# Problem to solve:
Transcribe the listing below exactly, leaving nothing out.

__________

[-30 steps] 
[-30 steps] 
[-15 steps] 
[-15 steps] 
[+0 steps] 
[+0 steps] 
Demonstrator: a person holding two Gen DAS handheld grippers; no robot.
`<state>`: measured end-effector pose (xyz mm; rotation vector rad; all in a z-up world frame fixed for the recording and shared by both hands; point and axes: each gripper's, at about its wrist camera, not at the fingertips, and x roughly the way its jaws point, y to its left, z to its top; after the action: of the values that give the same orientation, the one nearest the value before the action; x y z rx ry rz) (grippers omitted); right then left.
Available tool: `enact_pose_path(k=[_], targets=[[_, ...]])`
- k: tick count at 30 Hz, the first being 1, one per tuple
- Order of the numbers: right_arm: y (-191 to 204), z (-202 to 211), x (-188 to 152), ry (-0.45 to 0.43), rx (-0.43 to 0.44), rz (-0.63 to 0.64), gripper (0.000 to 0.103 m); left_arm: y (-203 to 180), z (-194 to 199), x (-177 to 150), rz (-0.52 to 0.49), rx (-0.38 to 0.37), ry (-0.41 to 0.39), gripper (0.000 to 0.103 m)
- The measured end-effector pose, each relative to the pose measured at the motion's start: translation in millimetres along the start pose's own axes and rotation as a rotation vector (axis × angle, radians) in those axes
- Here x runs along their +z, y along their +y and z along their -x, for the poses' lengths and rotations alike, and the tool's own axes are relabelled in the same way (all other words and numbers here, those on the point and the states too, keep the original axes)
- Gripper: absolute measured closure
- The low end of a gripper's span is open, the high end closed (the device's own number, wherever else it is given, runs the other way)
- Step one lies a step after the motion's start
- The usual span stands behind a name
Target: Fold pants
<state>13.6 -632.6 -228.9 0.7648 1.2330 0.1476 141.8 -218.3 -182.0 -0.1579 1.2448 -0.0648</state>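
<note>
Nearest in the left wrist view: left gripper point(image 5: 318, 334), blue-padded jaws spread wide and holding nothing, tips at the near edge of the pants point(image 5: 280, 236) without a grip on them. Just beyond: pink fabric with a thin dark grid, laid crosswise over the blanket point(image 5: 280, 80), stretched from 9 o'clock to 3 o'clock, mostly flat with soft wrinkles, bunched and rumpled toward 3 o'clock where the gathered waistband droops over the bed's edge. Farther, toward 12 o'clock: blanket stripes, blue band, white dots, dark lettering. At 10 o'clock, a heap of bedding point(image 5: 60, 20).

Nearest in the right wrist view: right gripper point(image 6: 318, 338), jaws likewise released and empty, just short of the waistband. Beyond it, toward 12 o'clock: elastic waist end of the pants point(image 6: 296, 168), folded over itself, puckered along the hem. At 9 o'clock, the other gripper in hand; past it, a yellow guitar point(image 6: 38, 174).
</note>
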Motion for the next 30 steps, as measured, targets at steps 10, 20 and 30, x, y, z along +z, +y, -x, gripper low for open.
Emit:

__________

# Solution below:
[-30 steps] 
[-30 steps] 
[-15 steps] 
[-15 steps] 
[+0 steps] 
[+0 steps] 
Demonstrator: a person holding two Gen DAS handheld grippers; no robot.
`<state>`: measured end-effector pose (xyz mm; rotation vector rad; all in a z-up world frame fixed for the recording and shared by both hands; point and axes: each gripper's, at about its wrist camera, not at the fingertips, and x roughly the way its jaws point, y to its left, z to its top; after the action: of the values that give the same orientation, the one nearest the value before the action; x y z rx ry rz) (grippers omitted); right then left.
Available tool: `enact_pose_path(k=[_], targets=[[_, ...]])`
- k: tick count at 30 Hz, the first being 1, one per tuple
- Order of the numbers: right_arm: y (-191 to 204), z (-202 to 211), x (-188 to 152), ry (-0.45 to 0.43), rx (-0.43 to 0.44), rz (-0.63 to 0.64), gripper (0.000 to 0.103 m); left_arm: y (-203 to 180), z (-194 to 199), x (-177 to 150), rz (-0.52 to 0.49), rx (-0.38 to 0.37), ry (-0.41 to 0.39), gripper (0.000 to 0.103 m)
- The measured end-effector pose, each relative to the pose measured at the motion's start: translation in millimetres along the start pose's own axes and rotation as a rotation vector (axis × angle, radians) in those axes
- Here x runs along their +z, y along their +y and z along their -x, for the poses' lengths and rotations alike, and the tool's own axes are relabelled in the same way (all other words and numbers here, those on the point and the states too, keep the original axes)
- Gripper: absolute measured closure
- The low end of a gripper's span is open, the high end closed (the device's own number, wherever else it is given, runs the other way)
- Step one lies a step after the motion's start
- The usual span stands behind a name
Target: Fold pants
<state>13.6 -632.6 -228.9 0.7648 1.2330 0.1476 141.8 -218.3 -182.0 -0.1579 1.2448 -0.0648</state>
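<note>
Nearest in the left wrist view: left gripper point(image 5: 318, 334), blue-padded jaws spread wide and holding nothing, tips at the near edge of the pants point(image 5: 280, 236) without a grip on them. Just beyond: pink fabric with a thin dark grid, laid crosswise over the blanket point(image 5: 280, 80), stretched from 9 o'clock to 3 o'clock, mostly flat with soft wrinkles, bunched and rumpled toward 3 o'clock where the gathered waistband droops over the bed's edge. Farther, toward 12 o'clock: blanket stripes, blue band, white dots, dark lettering. At 10 o'clock, a heap of bedding point(image 5: 60, 20).

Nearest in the right wrist view: right gripper point(image 6: 318, 338), jaws likewise released and empty, just short of the waistband. Beyond it, toward 12 o'clock: elastic waist end of the pants point(image 6: 296, 168), folded over itself, puckered along the hem. At 9 o'clock, the other gripper in hand; past it, a yellow guitar point(image 6: 38, 174).
</note>
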Motion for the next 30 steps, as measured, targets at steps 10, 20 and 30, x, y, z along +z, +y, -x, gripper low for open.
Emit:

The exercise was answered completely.